At the height of the Ayodhya agitation, when then chief minister Lalu Prasad stopped BJP stalwart LK Advani’s rath yatra in October 1990, anger and dissent engulfed the party’s 10-year-old Bihar unit.
Many in the local unit felt the BJP leadership had failed to capitalise on the sympathy wave. But that failure gave the party think tank a chance to reorient its strategy, one step at a time.
From 39 MLAs in 1990, it upstaged the Congress as the main opposition party in the assembly with 42 seats in 1995. A year on, Sushil Kumar Modi emerged as leader of the opposition amidst the fodder and bitumen scams that chipped away quite a chunk of Lalu Prasad’s unchallenged clout in the state.
“The Congress was never an effective opposition but the BJP from 1995-2000 showed what an opposition party meant,” says Modi, who went on to become deputy chief minister in alliance government led by Nitish Kumar, when the JD(U) was a part of the NDA.

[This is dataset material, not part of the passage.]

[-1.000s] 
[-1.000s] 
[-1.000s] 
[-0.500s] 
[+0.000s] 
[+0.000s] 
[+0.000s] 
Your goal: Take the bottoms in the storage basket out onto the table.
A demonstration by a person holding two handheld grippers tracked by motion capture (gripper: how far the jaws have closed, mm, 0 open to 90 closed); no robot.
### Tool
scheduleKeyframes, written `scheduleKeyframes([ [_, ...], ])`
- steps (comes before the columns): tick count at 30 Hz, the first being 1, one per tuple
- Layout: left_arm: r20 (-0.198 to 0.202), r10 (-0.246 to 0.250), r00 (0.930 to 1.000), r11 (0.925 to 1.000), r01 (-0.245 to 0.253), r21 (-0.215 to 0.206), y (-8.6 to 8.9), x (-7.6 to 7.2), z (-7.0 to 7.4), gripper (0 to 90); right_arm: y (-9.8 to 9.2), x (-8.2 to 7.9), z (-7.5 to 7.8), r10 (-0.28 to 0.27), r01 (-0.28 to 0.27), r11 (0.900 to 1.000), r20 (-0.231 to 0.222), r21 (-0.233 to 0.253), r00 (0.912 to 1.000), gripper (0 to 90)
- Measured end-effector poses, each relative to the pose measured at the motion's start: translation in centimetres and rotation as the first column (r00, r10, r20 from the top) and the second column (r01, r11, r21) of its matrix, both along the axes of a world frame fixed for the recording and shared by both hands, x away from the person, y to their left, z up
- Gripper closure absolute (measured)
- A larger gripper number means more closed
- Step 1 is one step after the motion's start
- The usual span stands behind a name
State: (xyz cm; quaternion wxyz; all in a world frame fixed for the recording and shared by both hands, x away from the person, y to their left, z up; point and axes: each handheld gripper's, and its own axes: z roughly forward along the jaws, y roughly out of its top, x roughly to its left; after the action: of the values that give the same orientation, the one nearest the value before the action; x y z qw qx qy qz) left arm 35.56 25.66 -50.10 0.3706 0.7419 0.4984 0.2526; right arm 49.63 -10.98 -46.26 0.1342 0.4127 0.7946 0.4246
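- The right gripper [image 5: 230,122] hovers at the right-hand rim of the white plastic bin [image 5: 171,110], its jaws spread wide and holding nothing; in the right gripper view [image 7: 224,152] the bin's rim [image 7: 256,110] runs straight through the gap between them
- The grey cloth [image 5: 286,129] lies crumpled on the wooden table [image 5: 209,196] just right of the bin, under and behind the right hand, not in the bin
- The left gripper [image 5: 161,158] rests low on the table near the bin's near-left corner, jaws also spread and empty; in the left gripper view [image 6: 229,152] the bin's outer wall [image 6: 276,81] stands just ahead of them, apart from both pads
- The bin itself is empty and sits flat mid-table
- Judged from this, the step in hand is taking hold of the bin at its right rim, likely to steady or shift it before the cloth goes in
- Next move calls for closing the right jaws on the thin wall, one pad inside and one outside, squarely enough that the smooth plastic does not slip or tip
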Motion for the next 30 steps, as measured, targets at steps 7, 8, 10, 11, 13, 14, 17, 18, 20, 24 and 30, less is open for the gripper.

But 2000 brought the wind back in Prasad’s sails as the BJP lost most of its MLAs to the new state of Jharkhand. His Muslim and Yadav (M-Y) combination and continued emphasis on Mandal politics cast its shadow on the BJP, clouding its image as a party of upper castes and merchants.
The party regrouped again. It took to social engineering, laced with development and hope. “There was a realisation that without making inroads into the backward castes, the party cannot move forward,” says Modi.
Ganga Prasad, a veteran Jan Sangh leader and a member of the legislative council (MLC) or upper house of the assembly, agrees. “This was but natural in Bihar politics. We worked on the basis of its merit and tried to break the misconception that the BJP was a party of Brahmins and Baniyas.”
The party pushed social engineering to another level, reserving 25% of posts in its 400-member strong state working committee for OBCs, 16% for SC, 33% for women. Today, the BJP has cells for almost all sections of society — extremely backward caste (EBC), Mahadalits, SC, ST, minority, et al.
The party’s cadre strength stands at more than 60 lakh now, against 22 lakh a decade ago.
“The party took pains to ensure that no caste or community was left out. It is the result of this meticulous planning that we have representations in the assembly from Chandravanshi samaj, Nonia samaj and Nishad…to name a few,” says Modi.
The BJP also targeted the numerically strong Dalits and OBCs by honouring cult figures of these communities, such as observing birth anniversaries of Dalit hero Baba Chuhar Mal and Ashoka the Great, the Mauryan emperor who was from the Kushwaha community. Kushwahas are second only to the Yadavs among the OBCs whose votes are considered crucial in elections.
Also, it didn’t forget the anniversaries of legendary poet Ramdhari Singh Dinkar; former chief minister Karpoori Thakur; Sant Ravidas, a social reformer with significant following among Dalits; Maharana Pratap, the 16th-century ruler of Mewar; and Kunwar Singh, the 1857 freedom struggle hero.
The result was stupendous — of 38 reserved constituencies in the 243-member assembly, 19 are represented by the BJP. Dalits never voted for the BJP in such large numbers anywhere in the Hindi heartland, let alone Bihar, even at the height of the Ram Janmabhoomi movement.
Despite all this, the party continues to face allegations of stoking communal tensions with an eye on consolidating its Hindu vote bank. The party denies all such charges, but with a vote share of nearly 42% in 2010, there is no denying that it has become a formidable political force in Bihar. In the outgoing assembly, it is the second-largest party with 88 MLAs — next only to former partner JD(U)’s 115.
Buoyed by its rapid growth in the state, Modi says the BJP is now a strong claimant for running the government in Bihar. Its rivals, however, would want the claim to be proven wrong in the upcoming polls.